584b69eff038b10c2176d2b9299c356af21288cc
hiram
  Wed Apr 22 16:30:53 2026 -0700
initial scripts to run the galaxy workflow based off of the ottoRequest table entries refs #31811

diff --git src/hg/utils/otto/userRequests/ottoRequestAlign.sh src/hg/utils/otto/userRequests/ottoRequestAlign.sh
new file mode 100755
index 00000000000..cc1ec80e3ea
--- /dev/null
+++ src/hg/utils/otto/userRequests/ottoRequestAlign.sh
@@ -0,0 +1,146 @@
+#!/bin/bash
+
+# ottoRequestAlign.sh - look up an ottoRequest row by id and construct
+#   the kegAlignLastz.sh command line from genark metadata
+#
+# usage: ottoRequestAlign.sh <id>
+#
+# Queries hgcentraltest.ottoRequest for fromDb/toDb, then looks up
+# each accession in hgcentraltest.genark for asmName and clade.

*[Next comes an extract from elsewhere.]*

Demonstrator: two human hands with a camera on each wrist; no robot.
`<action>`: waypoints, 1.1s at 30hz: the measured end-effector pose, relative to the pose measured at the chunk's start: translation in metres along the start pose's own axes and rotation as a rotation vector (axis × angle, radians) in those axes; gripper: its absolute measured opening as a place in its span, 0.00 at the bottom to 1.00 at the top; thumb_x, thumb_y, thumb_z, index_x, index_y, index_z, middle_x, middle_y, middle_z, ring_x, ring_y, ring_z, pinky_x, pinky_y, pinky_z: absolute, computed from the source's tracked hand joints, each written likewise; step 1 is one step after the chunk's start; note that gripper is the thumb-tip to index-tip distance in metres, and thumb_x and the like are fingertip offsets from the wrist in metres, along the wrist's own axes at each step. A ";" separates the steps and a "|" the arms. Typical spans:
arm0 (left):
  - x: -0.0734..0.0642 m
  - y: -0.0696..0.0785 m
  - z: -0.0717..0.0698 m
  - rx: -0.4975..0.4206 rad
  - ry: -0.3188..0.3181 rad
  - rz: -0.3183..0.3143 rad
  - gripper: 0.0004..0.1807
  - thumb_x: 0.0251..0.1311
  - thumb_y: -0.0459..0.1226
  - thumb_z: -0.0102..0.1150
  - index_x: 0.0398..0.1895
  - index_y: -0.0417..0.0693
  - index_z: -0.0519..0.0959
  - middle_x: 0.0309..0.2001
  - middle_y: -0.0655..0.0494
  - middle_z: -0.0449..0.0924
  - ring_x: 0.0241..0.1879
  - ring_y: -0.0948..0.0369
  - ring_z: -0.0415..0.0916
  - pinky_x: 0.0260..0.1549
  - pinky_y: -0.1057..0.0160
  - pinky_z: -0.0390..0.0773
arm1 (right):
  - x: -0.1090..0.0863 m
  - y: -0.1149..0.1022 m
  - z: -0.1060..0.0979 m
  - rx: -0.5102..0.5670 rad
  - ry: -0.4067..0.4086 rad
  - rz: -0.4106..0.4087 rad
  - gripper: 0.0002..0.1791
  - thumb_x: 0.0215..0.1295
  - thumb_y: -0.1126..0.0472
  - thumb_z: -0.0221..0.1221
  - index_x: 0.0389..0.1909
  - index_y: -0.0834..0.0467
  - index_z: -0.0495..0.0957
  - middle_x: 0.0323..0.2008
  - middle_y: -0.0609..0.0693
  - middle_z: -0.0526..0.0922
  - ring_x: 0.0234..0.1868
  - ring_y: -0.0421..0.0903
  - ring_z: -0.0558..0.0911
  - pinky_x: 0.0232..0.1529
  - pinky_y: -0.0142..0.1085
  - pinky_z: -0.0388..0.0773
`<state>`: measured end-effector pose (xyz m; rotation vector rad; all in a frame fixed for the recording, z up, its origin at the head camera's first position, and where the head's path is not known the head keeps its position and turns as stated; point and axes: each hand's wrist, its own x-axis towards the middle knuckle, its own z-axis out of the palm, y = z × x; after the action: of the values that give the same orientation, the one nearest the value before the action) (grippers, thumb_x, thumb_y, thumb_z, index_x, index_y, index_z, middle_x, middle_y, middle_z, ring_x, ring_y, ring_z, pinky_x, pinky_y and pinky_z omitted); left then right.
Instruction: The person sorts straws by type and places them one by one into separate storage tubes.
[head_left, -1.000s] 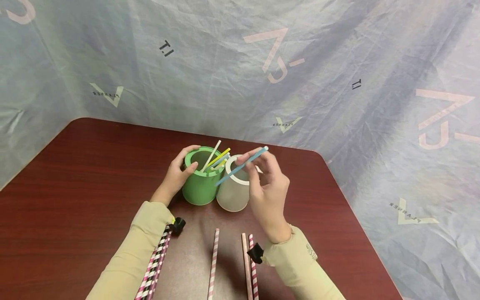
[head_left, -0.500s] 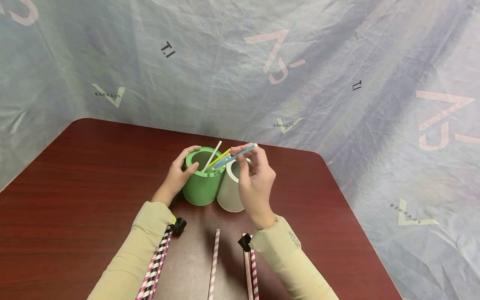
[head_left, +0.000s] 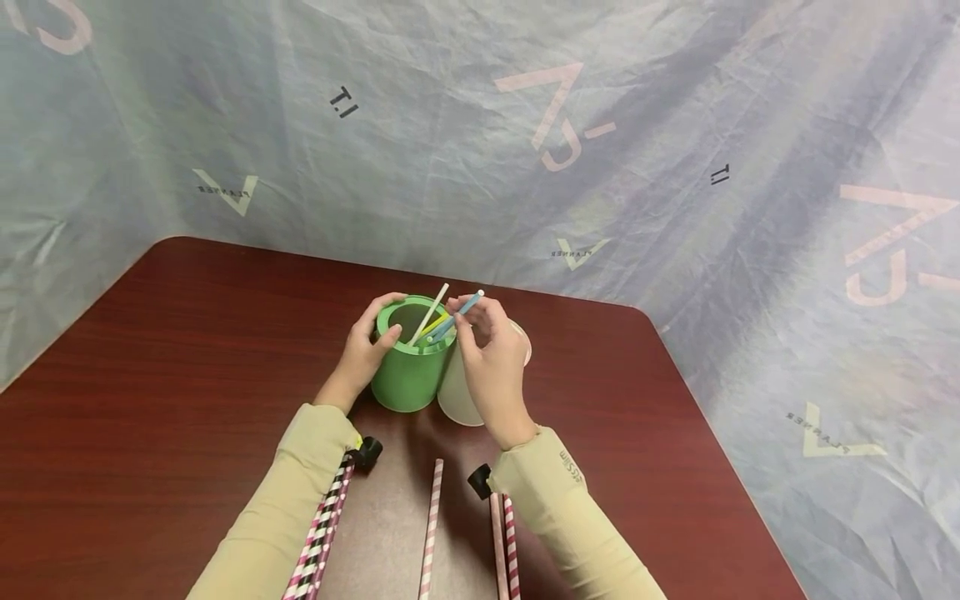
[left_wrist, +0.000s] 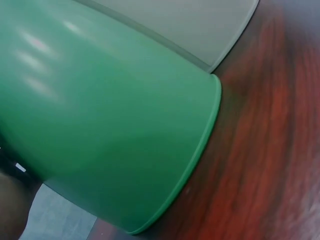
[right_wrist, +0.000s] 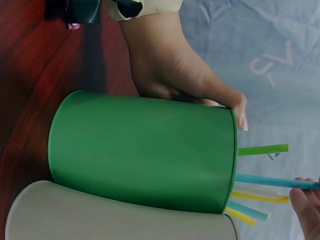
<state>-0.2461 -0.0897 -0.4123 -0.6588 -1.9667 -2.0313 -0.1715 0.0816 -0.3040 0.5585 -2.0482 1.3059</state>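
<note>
Upright on the table stands a green bucket [head_left: 405,379], its rim held by my left hand [head_left: 360,350] with the thumb in front and fingers at the back. Several straws lean out of it; the right wrist view shows a green straw [right_wrist: 263,149] and yellow ones among them. My right hand [head_left: 495,362] pinches a blue straw [right_wrist: 270,181] near its upper end, the lower end inside the bucket. Close against the green bucket is a pale grey bucket [head_left: 455,392], partly hidden behind the right hand. In the left wrist view the green wall [left_wrist: 125,115] fills most of the picture.
A pink-and-white striped straw [head_left: 431,525] lies on the dark red table [head_left: 225,333]. Further right are a pink straw [head_left: 498,550] and a red-striped straw [head_left: 512,550]. Several patterned straws [head_left: 322,529] lie beside the left sleeve. A grey printed sheet [head_left: 420,167] hangs behind.
My right hand has moved left, bringing the blue straw from above the grey bucket into the green one, and the straw now tilts more steeply. The left hand keeps its hold.
</note>
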 end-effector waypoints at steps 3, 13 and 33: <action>0.000 -0.001 0.002 -0.005 0.015 0.011 0.28 0.62 0.37 0.48 0.67 0.43 0.66 0.59 0.38 0.71 0.50 0.50 0.71 0.44 0.73 0.72 | 0.000 0.001 0.002 -0.007 -0.016 0.025 0.07 0.65 0.70 0.58 0.42 0.67 0.76 0.42 0.60 0.86 0.46 0.49 0.87 0.50 0.30 0.80; 0.000 -0.003 0.004 -0.005 0.031 0.028 0.28 0.61 0.37 0.47 0.67 0.43 0.67 0.60 0.39 0.71 0.50 0.44 0.70 0.44 0.71 0.72 | 0.001 0.004 0.004 -0.014 -0.007 0.083 0.08 0.64 0.69 0.59 0.43 0.67 0.77 0.43 0.60 0.87 0.46 0.49 0.87 0.49 0.31 0.81; -0.001 -0.007 0.010 -0.031 0.089 0.040 0.28 0.60 0.39 0.47 0.66 0.43 0.67 0.59 0.37 0.71 0.46 0.63 0.73 0.45 0.65 0.74 | -0.004 -0.003 -0.016 -0.025 0.049 0.144 0.09 0.64 0.64 0.61 0.44 0.61 0.80 0.43 0.52 0.88 0.46 0.43 0.87 0.47 0.31 0.81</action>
<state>-0.2474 -0.0798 -0.4194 -0.5986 -1.8614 -2.0343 -0.1619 0.0953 -0.3000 0.3701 -2.0936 1.3608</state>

+# Prints and executes the resulting kegAlignLastz.sh command.
+
+set -beEu -o pipefail
+
+if [ $# != 1 ]; then
+  printf "usage: ottoRequestAlign.sh <id>\n" 1>&2
+  printf "  where <id> is a row id from hgcentraltest.ottoRequest\n" 1>&2
+  exit 255
+fi
+
+export requestId="$1"
+
+# validate id is a positive integer
+case "${requestId}" in
+  ''|*[!0-9]*)
+    printf "ERROR: id must be a positive integer, got: '%s'\n" "${requestId}" 1>&2
+    exit 255
+    ;;
+esac
+
+############################################################################
+# step 1: look up fromDb and toDb from ottoRequest
+############################################################################
+export ottoResult=$(hgsql -N -e \
+  "select fromDb,toDb from ottoRequest where id=${requestId};" hgcentraltest)
+
+if [ -z "${ottoResult}" ]; then
+  printf "ERROR: no ottoRequest row found for id=%s\n" "${requestId}" 1>&2
+  exit 255
+fi
+
+export fromDb=$(printf "%s" "${ottoResult}" | cut -f1)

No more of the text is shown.